_EXERCISE:_
For the listing that follows, give again exactly the lines from the one with "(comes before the" to the one with "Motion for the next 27", including both.

_SUPPLIED MATERIAL:_
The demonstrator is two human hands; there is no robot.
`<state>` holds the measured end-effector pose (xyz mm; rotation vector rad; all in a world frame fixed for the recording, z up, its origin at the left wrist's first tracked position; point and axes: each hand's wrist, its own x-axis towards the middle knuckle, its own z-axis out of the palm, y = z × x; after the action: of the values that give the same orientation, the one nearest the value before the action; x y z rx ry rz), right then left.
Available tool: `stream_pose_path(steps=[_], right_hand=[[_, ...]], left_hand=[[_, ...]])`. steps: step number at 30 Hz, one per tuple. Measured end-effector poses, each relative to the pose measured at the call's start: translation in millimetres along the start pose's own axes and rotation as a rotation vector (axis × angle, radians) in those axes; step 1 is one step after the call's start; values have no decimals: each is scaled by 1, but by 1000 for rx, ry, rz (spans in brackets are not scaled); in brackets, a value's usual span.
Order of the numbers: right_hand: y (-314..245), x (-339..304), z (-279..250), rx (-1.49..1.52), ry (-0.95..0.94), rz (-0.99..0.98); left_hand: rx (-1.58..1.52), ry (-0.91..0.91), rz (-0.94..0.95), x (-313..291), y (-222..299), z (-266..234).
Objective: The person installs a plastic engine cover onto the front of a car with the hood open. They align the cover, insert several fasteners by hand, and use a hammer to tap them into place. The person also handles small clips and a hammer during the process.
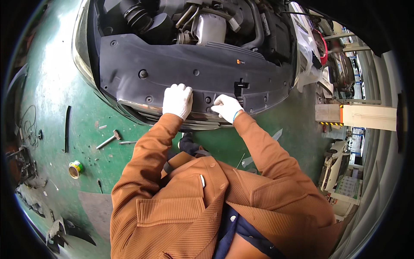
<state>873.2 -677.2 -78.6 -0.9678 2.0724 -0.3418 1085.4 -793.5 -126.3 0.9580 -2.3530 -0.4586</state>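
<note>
A black plastic radiator cover (172, 60) spans the front of an open car engine bay, with round clip holes and fasteners along it. My left hand (177, 102), in a white knitted glove, lies at its front edge above the grille (198, 125); the fingers are bent and their tips are hidden. My right hand (227, 107), gloved too, pinches low on the cover beside a round clip (208, 99). Anything between its fingertips is too small to make out. The black hood latch (241, 85) sits just beyond the right hand.
On the green floor to the left lie a hammer (108, 139), a black strip (67, 128) and a round tin (75, 169). An engine (210, 28) fills the bay behind the cover. At right stand a beige post (366, 116) and other car bodies (337, 162).
</note>
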Motion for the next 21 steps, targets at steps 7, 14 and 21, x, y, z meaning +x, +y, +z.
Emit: stream_pose_path(steps=[7,14,21], right_hand=[[-27,10,10,-387,-57,19],[-28,4,6,-403,-78,22],[-81,-71,65,-162,-238,-705]], left_hand=[[-72,13,-3,0,-1,-6],[-1599,-54,-861,-19,-11,-41],[-1714,-337,-798,-116,3,-52]])
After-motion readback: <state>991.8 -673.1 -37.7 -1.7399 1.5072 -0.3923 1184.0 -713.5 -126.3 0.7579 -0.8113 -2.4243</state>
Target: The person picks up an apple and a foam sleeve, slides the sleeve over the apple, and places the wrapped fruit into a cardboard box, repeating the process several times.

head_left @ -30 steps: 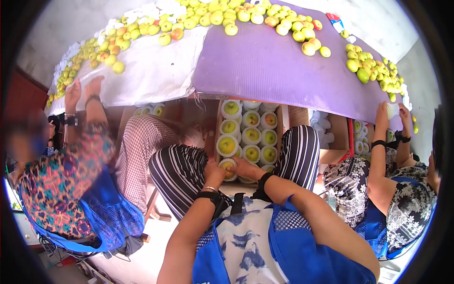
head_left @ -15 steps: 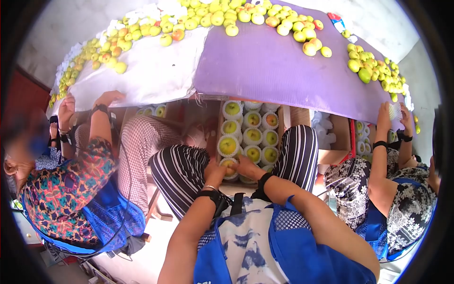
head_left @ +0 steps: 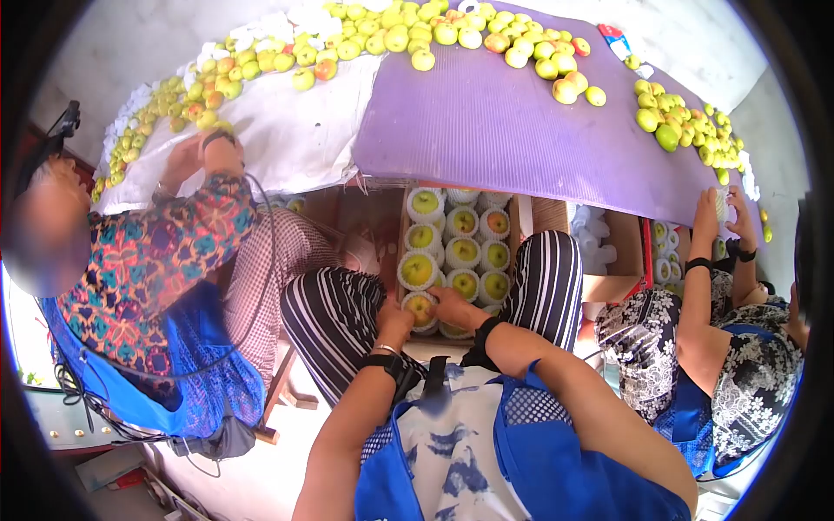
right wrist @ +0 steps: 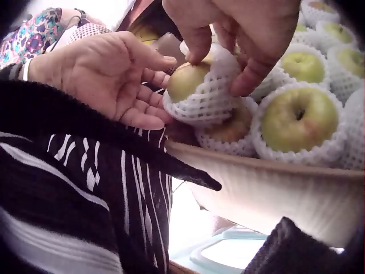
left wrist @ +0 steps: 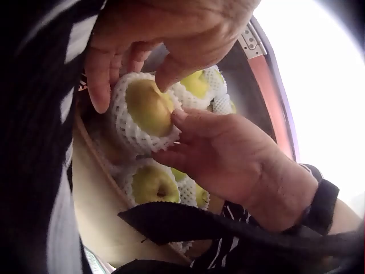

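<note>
A yellow-green apple in a white foam net [head_left: 420, 307] [left wrist: 149, 108] [right wrist: 197, 91] sits tilted at the near end of a box of netted apples [right wrist: 274, 165]. My right hand [head_left: 453, 309] [left wrist: 234, 154] [right wrist: 245, 28] pinches it, thumb on the bare skin and fingers on the net. On the apple's other side is my left hand [head_left: 394, 321] [left wrist: 165, 34] [right wrist: 102, 77], palm up in the right wrist view, its fingers loosely spread by the net. Whether its fingertips bear on the net, I cannot tell.
Loose apples [head_left: 395, 37] lie along the far side of a table with white cloth [head_left: 287, 113] and purple mat [head_left: 486, 122]. People sit at both sides. An open carton [head_left: 612, 252] stands right of the box, beyond my striped knee [head_left: 552, 282].
The person on the left has leaned inward, and their hands have moved right over the white cloth. My hands stay around the same apple, now slightly farther apart, so more of it shows.
</note>
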`<state>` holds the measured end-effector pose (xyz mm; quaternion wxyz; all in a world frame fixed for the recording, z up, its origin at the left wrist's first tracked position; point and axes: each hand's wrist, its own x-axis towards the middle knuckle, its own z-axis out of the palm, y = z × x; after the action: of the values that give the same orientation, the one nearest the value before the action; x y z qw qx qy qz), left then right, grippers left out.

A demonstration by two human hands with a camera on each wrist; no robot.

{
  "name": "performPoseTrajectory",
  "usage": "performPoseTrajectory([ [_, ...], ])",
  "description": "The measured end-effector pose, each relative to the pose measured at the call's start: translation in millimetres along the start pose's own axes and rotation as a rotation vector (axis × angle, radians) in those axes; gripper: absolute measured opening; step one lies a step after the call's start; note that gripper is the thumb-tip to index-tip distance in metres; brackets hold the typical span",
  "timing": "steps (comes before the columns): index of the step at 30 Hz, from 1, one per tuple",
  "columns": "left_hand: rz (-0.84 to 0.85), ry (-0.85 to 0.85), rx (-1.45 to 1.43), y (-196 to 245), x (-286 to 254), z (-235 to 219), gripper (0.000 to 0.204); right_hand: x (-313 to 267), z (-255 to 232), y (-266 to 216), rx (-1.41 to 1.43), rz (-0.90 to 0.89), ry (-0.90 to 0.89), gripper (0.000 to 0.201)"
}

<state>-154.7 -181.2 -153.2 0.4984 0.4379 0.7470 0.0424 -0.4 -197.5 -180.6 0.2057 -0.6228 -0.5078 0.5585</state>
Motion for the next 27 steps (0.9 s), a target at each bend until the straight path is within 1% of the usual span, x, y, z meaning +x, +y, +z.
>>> performPoseTrajectory([
  [2, 0.024, 0.020, 0.056, -9, 12, 8, 0.040, -1, 1, 1, 0.002, -0.001, 0.018, 0.048],
  [3, 0.046, 0.037, 0.112, -14, 19, 12, 0.042, 1, 2, 4, 0.090, 0.008, 0.013, 0.047],
  [4, 0.047, 0.041, 0.110, -11, 17, 11, 0.042, 2, 2, 0, 0.176, 0.017, 0.008, 0.045],
  [5, 0.010, 0.054, 0.074, -10, 12, 12, 0.045, -2, 1, -2, 0.173, 0.006, 0.004, 0.045],
  [6, -0.027, 0.061, 0.041, -7, 9, 12, 0.047, -5, 0, -4, 0.171, 0.073, 0.038, 0.043],
  [7, -0.025, 0.063, 0.041, -3, 4, 9, 0.047, -9, -1, -9, 0.169, 0.143, 0.073, 0.041],
  [9, -0.036, 0.030, 0.013, 5, -7, 3, 0.050, -5, 2, -2, 0.161, 0.128, 0.074, 0.039],
  [10, -0.035, 0.031, 0.014, 2, -5, 6, 0.050, -5, 3, -2, 0.149, 0.110, 0.072, 0.036],
  [12, 0.007, 0.094, 0.011, -9, 0, 13, 0.052, -9, 2, 1, 0.139, 0.077, 0.060, 0.036],
  [13, 0.008, 0.098, 0.009, -9, -3, 12, 0.052, -11, 1, -1, 0.131, 0.050, 0.051, 0.035],
  [14, 0.000, 0.108, 0.005, -7, -6, 12, 0.051, -13, 0, -4, 0.130, 0.048, 0.050, 0.035],
  [16, -0.008, 0.119, -0.001, -6, -10, 12, 0.050, -18, -2, -8, 0.147, 0.135, 0.052, 0.036],
  [17, -0.020, 0.131, -0.035, -6, -11, 13, 0.050, -15, 1, -1, 0.146, 0.133, 0.052, 0.036],
  [19, -0.031, 0.148, -0.071, -9, -11, 15, 0.049, -10, 9, 10, 0.169, 0.152, 0.160, 0.039],
  [22, -0.059, 0.141, -0.108, -15, -9, 17, 0.047, -14, 6, 11, 0.178, 0.199, 0.105, 0.043],
  [25, -0.018, 0.122, -0.097, -16, -18, 17, 0.043, -24, -1, 0, 0.237, 0.234, 0.053, 0.044],
  [27, 0.101, 0.151, -0.092, -16, -25, 21, 0.039, -32, -4, -8, 0.194, 0.231, 0.062, 0.044],
])
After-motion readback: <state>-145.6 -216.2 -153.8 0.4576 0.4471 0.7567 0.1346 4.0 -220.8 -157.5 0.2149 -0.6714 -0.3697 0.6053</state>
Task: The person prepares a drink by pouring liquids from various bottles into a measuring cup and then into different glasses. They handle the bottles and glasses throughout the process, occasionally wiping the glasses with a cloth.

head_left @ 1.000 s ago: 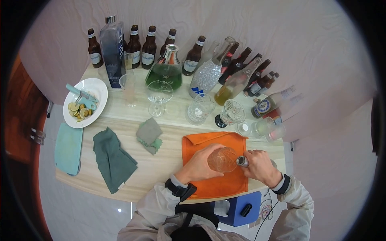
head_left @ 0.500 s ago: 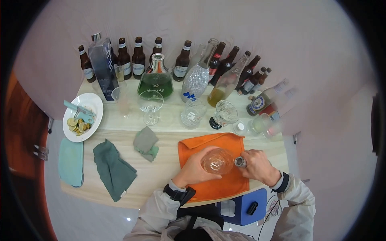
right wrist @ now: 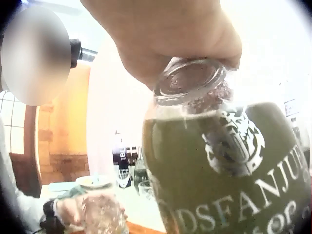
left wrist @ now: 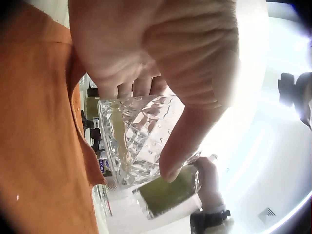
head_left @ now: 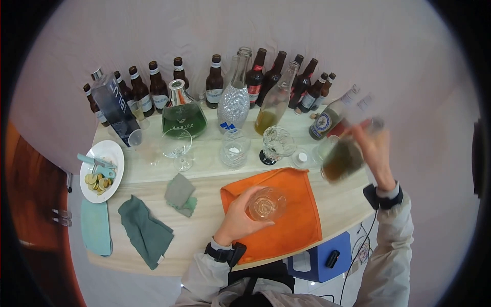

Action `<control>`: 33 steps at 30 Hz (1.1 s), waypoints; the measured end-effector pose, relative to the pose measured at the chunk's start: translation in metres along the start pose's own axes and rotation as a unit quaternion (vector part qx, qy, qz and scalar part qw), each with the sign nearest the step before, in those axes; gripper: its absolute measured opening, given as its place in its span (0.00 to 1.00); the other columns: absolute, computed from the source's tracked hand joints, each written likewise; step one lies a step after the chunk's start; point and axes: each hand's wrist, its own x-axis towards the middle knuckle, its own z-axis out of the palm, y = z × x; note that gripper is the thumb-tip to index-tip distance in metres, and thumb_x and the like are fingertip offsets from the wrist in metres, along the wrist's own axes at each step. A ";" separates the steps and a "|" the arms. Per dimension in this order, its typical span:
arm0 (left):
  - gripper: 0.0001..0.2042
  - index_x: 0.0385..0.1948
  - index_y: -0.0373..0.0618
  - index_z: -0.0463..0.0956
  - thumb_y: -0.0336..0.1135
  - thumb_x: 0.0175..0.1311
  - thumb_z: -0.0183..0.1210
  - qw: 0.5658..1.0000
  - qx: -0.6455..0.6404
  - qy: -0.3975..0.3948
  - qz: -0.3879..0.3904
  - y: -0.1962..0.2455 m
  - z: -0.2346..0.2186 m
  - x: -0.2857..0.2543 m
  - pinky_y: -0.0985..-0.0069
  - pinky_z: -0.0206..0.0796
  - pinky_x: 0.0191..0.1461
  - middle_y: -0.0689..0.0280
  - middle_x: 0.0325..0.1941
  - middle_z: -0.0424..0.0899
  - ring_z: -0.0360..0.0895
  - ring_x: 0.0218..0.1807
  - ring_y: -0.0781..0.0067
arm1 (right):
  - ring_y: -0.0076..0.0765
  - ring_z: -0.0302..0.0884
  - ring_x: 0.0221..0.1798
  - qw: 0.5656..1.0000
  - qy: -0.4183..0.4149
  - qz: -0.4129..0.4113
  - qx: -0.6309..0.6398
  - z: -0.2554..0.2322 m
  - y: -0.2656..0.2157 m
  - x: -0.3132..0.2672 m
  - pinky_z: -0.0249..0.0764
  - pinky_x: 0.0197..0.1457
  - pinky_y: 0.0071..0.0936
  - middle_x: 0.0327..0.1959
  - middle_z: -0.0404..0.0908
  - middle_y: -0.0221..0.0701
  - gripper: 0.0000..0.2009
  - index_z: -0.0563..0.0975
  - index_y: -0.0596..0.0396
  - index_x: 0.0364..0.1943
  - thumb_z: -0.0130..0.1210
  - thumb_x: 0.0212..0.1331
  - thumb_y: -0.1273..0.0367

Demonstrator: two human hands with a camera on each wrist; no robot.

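Observation:
Curled round a clear cut glass (head_left: 266,203), my left hand (head_left: 239,217) holds it over the orange cloth (head_left: 291,227). The patterned wall of the glass (left wrist: 139,141) shows beneath the left palm (left wrist: 156,44), with a little pale liquid in it. My right hand (head_left: 377,153), blurred, grips a clear bottle (head_left: 341,162) of brownish-green liquid by its upper part, at the table's right side. White lettering marks this bottle (right wrist: 219,170) in the right wrist view, under the right hand (right wrist: 180,29). Bottle and glass stand apart.
Bottles line the back, among them a green decanter (head_left: 183,123) and a sparkly bottle (head_left: 234,105). Before them stand a stemmed glass (head_left: 177,143) and a black-footed glass (head_left: 277,143). A plate (head_left: 113,153) of citrus slices and a dark green cloth (head_left: 147,233) lie left.
The right hand has moved the bottle from beside the glass to the right and toward the back. The left hand keeps hold of the glass. The head view has shifted.

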 end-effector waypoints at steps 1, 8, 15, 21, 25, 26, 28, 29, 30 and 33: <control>0.46 0.71 0.35 0.64 0.25 0.46 0.82 1.000 -0.002 -0.003 -0.008 0.001 0.000 0.000 0.66 0.64 0.78 0.58 0.71 0.73 0.72 0.72 0.65 | 0.20 0.79 0.27 1.000 0.018 0.001 0.001 0.004 0.002 0.014 0.76 0.33 0.26 0.25 0.88 0.32 0.14 0.83 0.64 0.31 0.66 0.64 0.64; 0.40 0.66 0.39 0.70 0.27 0.47 0.80 1.000 0.015 0.026 0.003 -0.004 0.008 0.000 0.69 0.69 0.71 0.57 0.65 0.79 0.77 0.67 0.63 | 0.21 0.81 0.34 0.984 0.084 0.081 0.136 0.086 0.066 0.082 0.75 0.40 0.24 0.32 0.89 0.30 0.15 0.85 0.61 0.31 0.67 0.64 0.60; 0.44 0.70 0.38 0.66 0.24 0.47 0.80 0.997 0.067 -0.012 -0.038 0.004 0.005 0.001 0.69 0.65 0.76 0.58 0.70 0.75 0.73 0.72 0.65 | 0.24 0.83 0.33 0.984 0.103 0.121 0.075 0.142 0.131 0.111 0.76 0.41 0.30 0.29 0.89 0.31 0.19 0.86 0.60 0.31 0.68 0.63 0.55; 0.43 0.69 0.38 0.67 0.24 0.47 0.80 0.998 0.040 0.003 -0.045 0.002 0.008 0.001 0.67 0.65 0.77 0.58 0.71 0.74 0.73 0.72 0.64 | 0.25 0.82 0.32 0.988 0.070 0.126 0.063 0.137 0.125 0.123 0.76 0.41 0.30 0.28 0.89 0.30 0.20 0.88 0.61 0.32 0.68 0.63 0.54; 0.43 0.69 0.38 0.67 0.24 0.47 0.80 0.999 0.033 0.010 -0.034 -0.005 0.009 0.002 0.66 0.65 0.77 0.58 0.71 0.74 0.73 0.72 0.64 | 0.26 0.79 0.37 0.986 0.003 0.128 0.104 0.134 0.123 0.122 0.76 0.46 0.31 0.35 0.88 0.30 0.21 0.86 0.60 0.37 0.68 0.65 0.52; 0.42 0.68 0.40 0.69 0.27 0.47 0.80 0.999 0.042 0.024 -0.023 -0.005 0.009 0.002 0.67 0.67 0.74 0.57 0.69 0.77 0.75 0.70 0.62 | 0.27 0.79 0.41 0.988 -0.004 0.113 0.106 0.135 0.125 0.120 0.75 0.49 0.30 0.40 0.87 0.33 0.23 0.83 0.61 0.44 0.68 0.65 0.51; 0.41 0.67 0.41 0.71 0.29 0.47 0.81 0.998 0.050 0.038 -0.012 -0.005 0.010 0.002 0.67 0.69 0.71 0.56 0.67 0.79 0.77 0.69 0.59 | 0.31 0.78 0.54 0.989 -0.033 0.114 0.090 0.132 0.132 0.111 0.74 0.59 0.31 0.54 0.81 0.40 0.34 0.72 0.62 0.63 0.67 0.66 0.49; 0.41 0.67 0.41 0.71 0.29 0.47 0.81 0.997 0.066 0.039 -0.011 -0.005 0.009 0.001 0.66 0.69 0.72 0.56 0.67 0.79 0.77 0.69 0.59 | 0.31 0.78 0.54 0.989 -0.034 0.116 0.089 0.126 0.138 0.100 0.74 0.59 0.31 0.54 0.81 0.40 0.34 0.72 0.62 0.63 0.67 0.66 0.49; 0.41 0.67 0.41 0.71 0.30 0.47 0.81 0.996 0.081 0.042 -0.011 -0.004 0.008 0.000 0.66 0.69 0.72 0.56 0.68 0.79 0.77 0.69 0.58 | 0.32 0.78 0.58 0.989 0.040 0.092 0.107 0.120 0.143 0.084 0.74 0.62 0.33 0.56 0.80 0.41 0.32 0.70 0.62 0.65 0.66 0.68 0.53; 0.44 0.69 0.40 0.69 0.30 0.45 0.83 0.991 0.126 0.038 0.002 0.002 0.006 0.001 0.65 0.68 0.74 0.57 0.69 0.77 0.75 0.71 0.61 | 0.39 0.76 0.67 0.974 0.063 0.086 0.198 0.092 0.098 0.000 0.71 0.70 0.37 0.63 0.77 0.43 0.27 0.66 0.63 0.69 0.61 0.73 0.66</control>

_EXPECTED OUTPUT:_
  "timing": "steps (comes before the columns): index of the step at 30 Hz, from 1, one per tuple",
  "columns": "left_hand: rz (-0.84 to 0.85), ry (-0.85 to 0.85), rx (-1.45 to 1.43), y (-196 to 245), x (-286 to 254), z (-235 to 219), gripper (0.000 to 0.204); right_hand: x (-313 to 267), z (-255 to 232), y (-266 to 216), rx (-1.41 to 1.43), rz (-0.90 to 0.89), ry (-0.90 to 0.89), gripper (0.000 to 0.201)"
}

<state>-154.7 -181.2 -153.2 0.4984 0.4379 0.7470 0.0424 -0.4 -197.5 -180.6 0.2057 -0.6228 -0.5078 0.5585</state>
Motion for the next 27 steps (0.9 s), a target at each bend until the straight path is within 1% of the usual span, x, y, z meaning +x, +y, +z.

What appears above is the complete answer to the exercise.